■ PROBLEM STATEMENT ■
As the answer, set down the lines below from the one containing "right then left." through the one containing "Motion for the", exactly and inclusively, and no others.

■ DATASET CONTENT ■
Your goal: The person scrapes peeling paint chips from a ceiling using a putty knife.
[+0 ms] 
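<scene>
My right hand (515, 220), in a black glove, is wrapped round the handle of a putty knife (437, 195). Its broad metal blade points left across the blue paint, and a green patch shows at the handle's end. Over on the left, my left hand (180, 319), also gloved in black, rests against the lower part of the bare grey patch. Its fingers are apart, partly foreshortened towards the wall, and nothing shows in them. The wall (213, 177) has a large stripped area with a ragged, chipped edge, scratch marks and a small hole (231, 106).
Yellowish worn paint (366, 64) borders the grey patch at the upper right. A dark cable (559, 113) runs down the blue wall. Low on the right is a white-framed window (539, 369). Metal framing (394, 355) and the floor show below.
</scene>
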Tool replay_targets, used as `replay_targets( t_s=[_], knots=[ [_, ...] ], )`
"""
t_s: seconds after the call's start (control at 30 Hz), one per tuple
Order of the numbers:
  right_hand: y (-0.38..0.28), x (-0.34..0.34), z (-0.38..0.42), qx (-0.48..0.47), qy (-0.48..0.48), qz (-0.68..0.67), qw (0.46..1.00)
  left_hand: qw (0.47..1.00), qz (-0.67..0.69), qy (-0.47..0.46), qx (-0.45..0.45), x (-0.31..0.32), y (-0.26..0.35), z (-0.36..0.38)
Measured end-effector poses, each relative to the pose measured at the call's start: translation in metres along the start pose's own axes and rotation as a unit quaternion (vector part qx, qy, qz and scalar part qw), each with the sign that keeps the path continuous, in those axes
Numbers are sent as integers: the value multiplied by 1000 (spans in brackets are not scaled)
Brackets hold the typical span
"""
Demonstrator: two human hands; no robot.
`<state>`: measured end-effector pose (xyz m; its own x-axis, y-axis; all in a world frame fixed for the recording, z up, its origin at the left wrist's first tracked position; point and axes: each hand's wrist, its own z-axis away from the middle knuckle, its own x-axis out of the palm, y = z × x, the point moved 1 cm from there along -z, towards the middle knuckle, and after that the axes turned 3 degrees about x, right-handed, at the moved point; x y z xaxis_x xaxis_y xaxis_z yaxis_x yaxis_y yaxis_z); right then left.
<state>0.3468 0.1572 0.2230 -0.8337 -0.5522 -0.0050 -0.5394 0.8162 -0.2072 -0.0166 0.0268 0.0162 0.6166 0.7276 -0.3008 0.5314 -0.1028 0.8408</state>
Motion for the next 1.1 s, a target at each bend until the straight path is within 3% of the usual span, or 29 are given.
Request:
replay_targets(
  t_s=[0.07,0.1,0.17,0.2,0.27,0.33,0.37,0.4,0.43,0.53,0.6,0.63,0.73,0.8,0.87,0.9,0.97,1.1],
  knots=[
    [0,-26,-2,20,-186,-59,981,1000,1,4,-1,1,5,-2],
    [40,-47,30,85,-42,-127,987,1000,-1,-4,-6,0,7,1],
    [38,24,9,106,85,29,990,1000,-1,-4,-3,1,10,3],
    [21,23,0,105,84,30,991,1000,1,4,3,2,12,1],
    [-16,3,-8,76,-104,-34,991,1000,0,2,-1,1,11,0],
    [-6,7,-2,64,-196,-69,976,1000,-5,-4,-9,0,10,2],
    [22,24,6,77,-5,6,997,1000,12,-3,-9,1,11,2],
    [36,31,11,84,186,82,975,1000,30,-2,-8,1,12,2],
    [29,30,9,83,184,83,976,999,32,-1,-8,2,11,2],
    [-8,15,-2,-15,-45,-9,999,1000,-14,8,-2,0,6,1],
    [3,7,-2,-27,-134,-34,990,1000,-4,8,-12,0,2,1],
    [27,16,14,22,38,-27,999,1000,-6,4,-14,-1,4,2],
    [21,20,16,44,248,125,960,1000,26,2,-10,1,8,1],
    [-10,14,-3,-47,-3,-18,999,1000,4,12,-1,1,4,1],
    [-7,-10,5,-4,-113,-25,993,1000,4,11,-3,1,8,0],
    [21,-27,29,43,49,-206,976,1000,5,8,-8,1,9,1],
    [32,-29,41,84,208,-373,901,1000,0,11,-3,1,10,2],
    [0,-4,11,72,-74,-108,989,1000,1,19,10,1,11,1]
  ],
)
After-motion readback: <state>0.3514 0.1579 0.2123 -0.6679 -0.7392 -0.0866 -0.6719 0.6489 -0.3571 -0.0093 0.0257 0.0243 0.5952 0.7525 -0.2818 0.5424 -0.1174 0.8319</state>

■ EXPECTED OUTPUT ■
`<state>`: measured end-effector pose (xyz m; its own x-axis, y-axis; all in a world frame fixed for the recording, z up, its origin at the left wrist's first tracked position; point and axes: each hand's wrist, its own z-axis away from the middle knuckle, its own x-axis out of the palm, y = z × x, the point moved 1 cm from there along -z, towards the middle knuckle, and after that the axes turned 3 degrees about x, right-handed, at the moved point; x y z xaxis_x xaxis_y xaxis_z yaxis_x yaxis_y yaxis_z); right then left.
<state>0.3468 0.1572 0.2230 -0.8337 -0.5522 -0.0050 -0.5394 0.8162 -0.2072 -0.0166 0.0268 0.0162 0.6166 0.7276 -0.3008 0.5314 -0.1028 0.8408</state>
Motion for the next 1.1 s, a target at each bend until the straight path is within 3% of the usual span, or 29 are given.

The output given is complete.